= What to work on =
An exact copy of all the data is needed, with every picture left out.

= Collected material =
■ ■ ■ ■ ■ ■ ■
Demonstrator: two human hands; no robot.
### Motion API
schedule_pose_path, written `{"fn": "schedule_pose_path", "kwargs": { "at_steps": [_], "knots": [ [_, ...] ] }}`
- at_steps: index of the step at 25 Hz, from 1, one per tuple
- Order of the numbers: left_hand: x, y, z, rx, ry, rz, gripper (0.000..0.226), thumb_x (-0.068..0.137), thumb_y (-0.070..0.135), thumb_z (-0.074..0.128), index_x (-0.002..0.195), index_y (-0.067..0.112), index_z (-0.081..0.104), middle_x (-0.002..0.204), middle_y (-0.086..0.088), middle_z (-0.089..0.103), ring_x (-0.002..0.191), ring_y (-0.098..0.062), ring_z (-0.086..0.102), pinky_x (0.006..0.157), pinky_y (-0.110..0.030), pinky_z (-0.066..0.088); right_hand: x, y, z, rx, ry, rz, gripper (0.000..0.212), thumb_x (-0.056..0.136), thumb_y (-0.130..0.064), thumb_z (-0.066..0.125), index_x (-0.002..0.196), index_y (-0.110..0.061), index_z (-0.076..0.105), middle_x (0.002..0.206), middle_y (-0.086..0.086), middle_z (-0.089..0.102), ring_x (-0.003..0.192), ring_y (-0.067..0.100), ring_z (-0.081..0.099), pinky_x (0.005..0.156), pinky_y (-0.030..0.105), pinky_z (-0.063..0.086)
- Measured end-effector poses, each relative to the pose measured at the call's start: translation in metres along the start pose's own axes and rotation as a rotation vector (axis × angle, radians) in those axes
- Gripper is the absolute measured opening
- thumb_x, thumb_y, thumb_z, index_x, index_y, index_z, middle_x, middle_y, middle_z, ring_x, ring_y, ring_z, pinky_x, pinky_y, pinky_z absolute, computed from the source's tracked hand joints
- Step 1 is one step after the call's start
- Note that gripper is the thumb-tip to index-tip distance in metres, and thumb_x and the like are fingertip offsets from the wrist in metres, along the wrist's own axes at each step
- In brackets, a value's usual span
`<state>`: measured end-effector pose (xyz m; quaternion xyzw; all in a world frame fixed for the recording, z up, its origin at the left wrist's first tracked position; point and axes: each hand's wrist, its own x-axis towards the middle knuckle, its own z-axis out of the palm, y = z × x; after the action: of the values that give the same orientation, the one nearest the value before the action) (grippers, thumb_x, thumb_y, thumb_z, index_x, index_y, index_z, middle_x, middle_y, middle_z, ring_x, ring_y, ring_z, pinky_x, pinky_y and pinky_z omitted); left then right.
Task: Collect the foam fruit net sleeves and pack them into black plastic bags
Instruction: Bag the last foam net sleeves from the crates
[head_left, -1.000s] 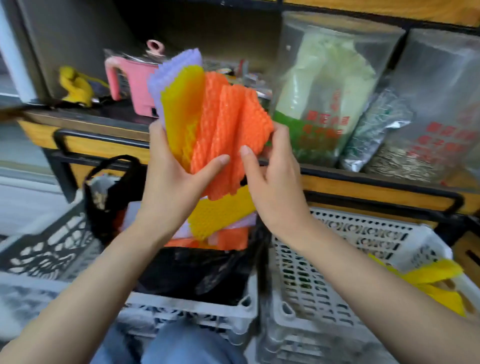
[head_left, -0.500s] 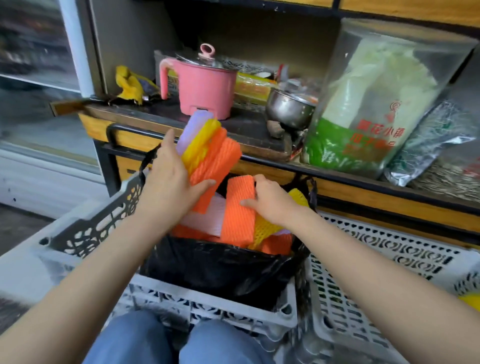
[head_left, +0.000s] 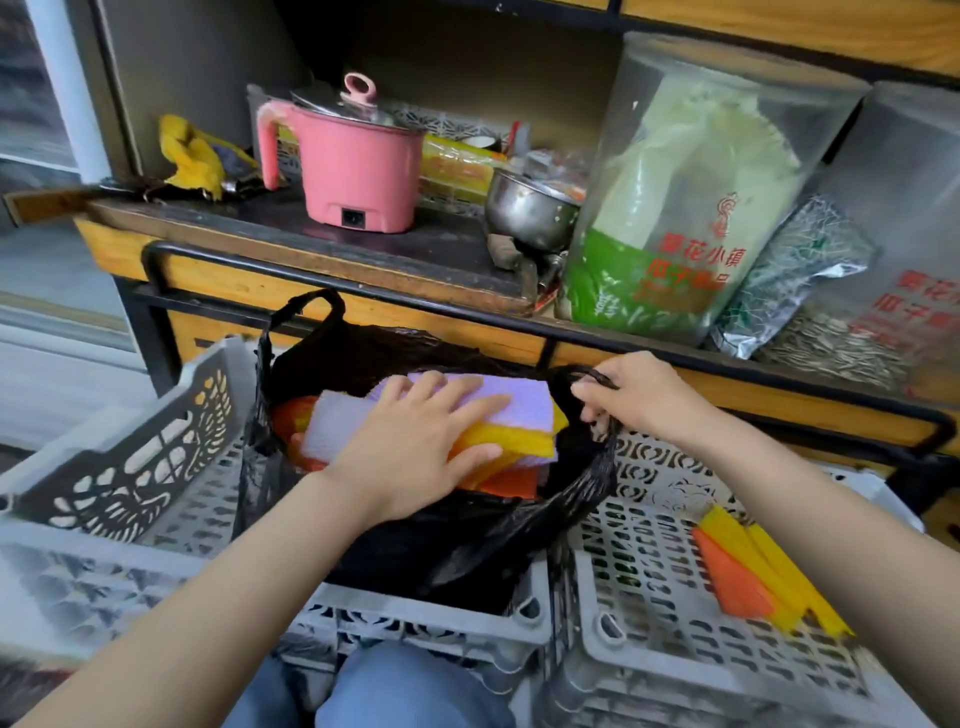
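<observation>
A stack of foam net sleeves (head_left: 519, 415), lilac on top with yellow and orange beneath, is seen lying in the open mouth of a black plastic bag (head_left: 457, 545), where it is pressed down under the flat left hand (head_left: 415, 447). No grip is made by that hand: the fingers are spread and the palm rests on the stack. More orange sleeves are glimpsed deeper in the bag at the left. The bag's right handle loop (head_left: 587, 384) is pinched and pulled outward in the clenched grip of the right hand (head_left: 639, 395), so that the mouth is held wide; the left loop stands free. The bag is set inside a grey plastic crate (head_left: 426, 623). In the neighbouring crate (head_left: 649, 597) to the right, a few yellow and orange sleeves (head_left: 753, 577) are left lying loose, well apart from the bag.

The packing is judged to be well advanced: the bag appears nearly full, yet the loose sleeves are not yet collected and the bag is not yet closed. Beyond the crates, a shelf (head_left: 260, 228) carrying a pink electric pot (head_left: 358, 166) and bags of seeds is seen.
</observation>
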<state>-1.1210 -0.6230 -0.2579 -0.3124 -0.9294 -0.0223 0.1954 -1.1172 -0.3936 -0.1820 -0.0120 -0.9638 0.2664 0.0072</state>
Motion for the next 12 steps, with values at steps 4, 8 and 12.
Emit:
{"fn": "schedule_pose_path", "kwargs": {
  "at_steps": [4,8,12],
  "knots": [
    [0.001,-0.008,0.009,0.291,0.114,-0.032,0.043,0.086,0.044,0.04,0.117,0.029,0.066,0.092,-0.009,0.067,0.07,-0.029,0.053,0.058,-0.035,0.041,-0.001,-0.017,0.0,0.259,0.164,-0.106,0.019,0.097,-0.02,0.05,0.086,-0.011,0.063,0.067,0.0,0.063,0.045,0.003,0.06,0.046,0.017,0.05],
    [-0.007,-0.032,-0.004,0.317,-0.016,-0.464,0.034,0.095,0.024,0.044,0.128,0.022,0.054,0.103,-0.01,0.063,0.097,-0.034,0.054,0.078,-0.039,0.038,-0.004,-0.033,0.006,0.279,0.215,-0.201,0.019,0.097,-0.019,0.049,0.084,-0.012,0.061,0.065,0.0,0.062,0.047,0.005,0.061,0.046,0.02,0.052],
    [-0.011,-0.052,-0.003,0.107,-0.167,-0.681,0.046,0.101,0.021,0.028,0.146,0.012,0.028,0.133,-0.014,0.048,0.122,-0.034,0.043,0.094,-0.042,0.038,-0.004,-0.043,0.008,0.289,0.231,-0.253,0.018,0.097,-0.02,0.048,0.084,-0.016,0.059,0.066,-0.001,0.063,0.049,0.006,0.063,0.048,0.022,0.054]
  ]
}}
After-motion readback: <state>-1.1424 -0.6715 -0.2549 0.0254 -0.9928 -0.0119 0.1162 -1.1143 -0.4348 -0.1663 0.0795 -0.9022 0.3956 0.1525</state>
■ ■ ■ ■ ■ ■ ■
= Output =
Demonstrator: two human hands; no robot.
### Motion API
schedule_pose_path, written `{"fn": "schedule_pose_path", "kwargs": { "at_steps": [_], "knots": [ [_, ...] ] }}`
- at_steps: index of the step at 25 Hz, from 1, one per tuple
- Order of the numbers: left_hand: x, y, z, rx, ry, rz, gripper (0.000..0.226), thumb_x (-0.068..0.137), thumb_y (-0.070..0.135), thumb_z (-0.074..0.128), index_x (-0.002..0.195), index_y (-0.067..0.112), index_z (-0.081..0.104), middle_x (-0.002..0.204), middle_y (-0.086..0.088), middle_z (-0.089..0.103), ring_x (-0.002..0.191), ring_y (-0.098..0.062), ring_z (-0.086..0.102), pinky_x (0.006..0.157), pinky_y (-0.110..0.030), pinky_z (-0.066..0.088); right_hand: x, y, z, rx, ry, rz, gripper (0.000..0.212), thumb_x (-0.056..0.136), thumb_y (-0.130..0.064), thumb_z (-0.066..0.125), index_x (-0.002..0.196), index_y (-0.110..0.061), index_z (-0.076..0.105), middle_x (0.002..0.206), middle_y (-0.086..0.086), middle_z (-0.089..0.102), ring_x (-0.003..0.192), ring_y (-0.067..0.100), ring_z (-0.081..0.099), pinky_x (0.005..0.156), pinky_y (-0.030..0.105), pinky_z (-0.063..0.086)
- Measured end-effector poses, each relative to the pose measured at the call's start: translation in metres along the start pose's own axes and rotation as a rotation vector (axis × angle, radians) in those axes
- Gripper is the absolute measured opening
- thumb_x, thumb_y, thumb_z, index_x, index_y, index_z, middle_x, middle_y, middle_z, ring_x, ring_y, ring_z, pinky_x, pinky_y, pinky_z absolute, computed from the source's tracked hand joints
- Step 1 is one step after the call's start
- Note that gripper is the thumb-tip to index-tip distance in metres, and thumb_x and the like are fingertip offsets from the wrist in metres, along the wrist's own axes at each step
- In brackets, a value's usual span
`<state>`: measured end-effector pose (xyz m; quaternion xyzw; all in a world frame fixed for the recording, z up, its origin at the left wrist's first tracked position; point and axes: each hand's wrist, its own x-axis towards the middle knuckle, its own z-axis out of the palm, y = z × x; after the action: of the values that give the same orientation, the one nearest the value before the action) (grippers, thumb_x, thumb_y, thumb_z, index_x, index_y, index_z, middle_x, middle_y, middle_z, ring_x, ring_y, ring_z, pinky_x, pinky_y and pinky_z omitted); left then right.
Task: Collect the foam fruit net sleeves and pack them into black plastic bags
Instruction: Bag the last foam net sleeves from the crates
[head_left, -1.000s] 
[head_left, -0.500s] 
[head_left, +0.000s] 
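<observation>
A stack of foam net sleeves (head_left: 519, 415), lilac on top with yellow and orange beneath, is seen lying in the open mouth of a black plastic bag (head_left: 457, 545), where it is pressed down under the flat left hand (head_left: 415, 447). No grip is made by that hand: the fingers are spread and the palm rests on the stack. More orange sleeves are glimpsed deeper in the bag at the left. The bag's right handle loop (head_left: 587, 384) is pinched and pulled outward in the clenched grip of the right hand (head_left: 639, 395), so that the mouth is held wide; the left loop stands free. The bag is set inside a grey plastic crate (head_left: 426, 623). In the neighbouring crate (head_left: 649, 597) to the right, a few yellow and orange sleeves (head_left: 753, 577) are left lying loose, well apart from the bag.

The packing is judged to be well advanced: the bag appears nearly full, yet the loose sleeves are not yet collected and the bag is not yet closed. Beyond the crates, a shelf (head_left: 260, 228) carrying a pink electric pot (head_left: 358, 166) and bags of seeds is seen.
</observation>
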<state>-1.1210 -0.6230 -0.2579 -0.3124 -0.9294 -0.0223 0.1954 -1.1172 -0.3936 -0.1820 -0.0120 -0.9638 0.2664 0.0072</state>
Motion for the next 12 steps, with values at steps 4, 8 and 12.
Emit:
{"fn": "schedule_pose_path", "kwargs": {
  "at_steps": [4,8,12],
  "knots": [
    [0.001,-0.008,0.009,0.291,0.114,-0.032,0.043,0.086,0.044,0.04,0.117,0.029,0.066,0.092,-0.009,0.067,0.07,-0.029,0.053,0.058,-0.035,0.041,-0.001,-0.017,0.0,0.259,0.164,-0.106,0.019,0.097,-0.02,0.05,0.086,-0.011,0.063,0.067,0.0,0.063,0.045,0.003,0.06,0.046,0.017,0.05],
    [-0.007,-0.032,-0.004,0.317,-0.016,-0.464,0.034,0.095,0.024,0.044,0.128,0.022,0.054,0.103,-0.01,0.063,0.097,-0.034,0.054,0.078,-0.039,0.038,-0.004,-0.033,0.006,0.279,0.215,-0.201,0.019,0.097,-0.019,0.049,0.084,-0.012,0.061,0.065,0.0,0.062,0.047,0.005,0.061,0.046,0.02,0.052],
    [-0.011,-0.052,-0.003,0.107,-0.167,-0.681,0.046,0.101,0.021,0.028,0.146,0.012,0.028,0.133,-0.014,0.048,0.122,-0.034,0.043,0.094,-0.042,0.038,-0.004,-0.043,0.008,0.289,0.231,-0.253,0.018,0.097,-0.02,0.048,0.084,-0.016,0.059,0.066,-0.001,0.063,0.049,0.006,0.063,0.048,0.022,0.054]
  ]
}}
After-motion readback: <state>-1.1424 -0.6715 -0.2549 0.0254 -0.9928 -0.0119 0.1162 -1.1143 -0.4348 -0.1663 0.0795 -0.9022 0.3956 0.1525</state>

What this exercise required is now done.